TASK REQUIREMENTS:
The data below should be copied out exactly, with its pictures omitted.

SUPPLIED INFORMATION:
------------

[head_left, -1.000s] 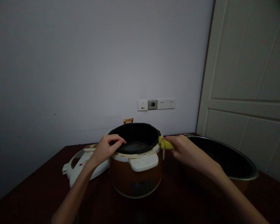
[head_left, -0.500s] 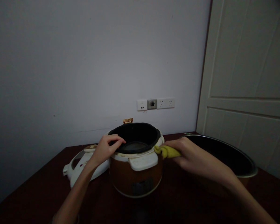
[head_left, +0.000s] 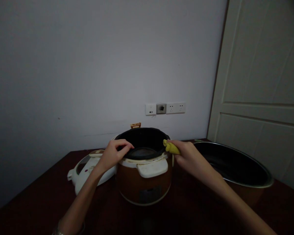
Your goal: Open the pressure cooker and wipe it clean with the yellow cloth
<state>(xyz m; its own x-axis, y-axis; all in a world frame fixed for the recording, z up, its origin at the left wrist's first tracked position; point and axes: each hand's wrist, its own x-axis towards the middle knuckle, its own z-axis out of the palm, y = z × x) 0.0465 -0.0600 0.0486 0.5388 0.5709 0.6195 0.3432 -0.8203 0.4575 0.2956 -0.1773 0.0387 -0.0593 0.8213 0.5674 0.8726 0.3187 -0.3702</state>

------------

SOLVED EXERCISE:
[head_left, -1.000s] 
[head_left, -0.500s] 
[head_left, +0.000s] 
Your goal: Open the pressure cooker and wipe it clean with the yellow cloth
<state>(xyz m; its own x-axis, y-axis; all in a world frame fixed for the recording, z up, its origin at the left wrist's first tracked position; point and axes: each hand's wrist, its own x-axis towards the middle knuckle, its own z-axis out of the palm, y = z × x) 0.0465 -0.0600 0.0486 0.5388 0.5709 0.6195 0.3432 -0.8203 0.4575 0.2956 -0.1773 0.0387 -0.0593 0.8213 0.5674 0.8726 0.3187 -0.3702</state>

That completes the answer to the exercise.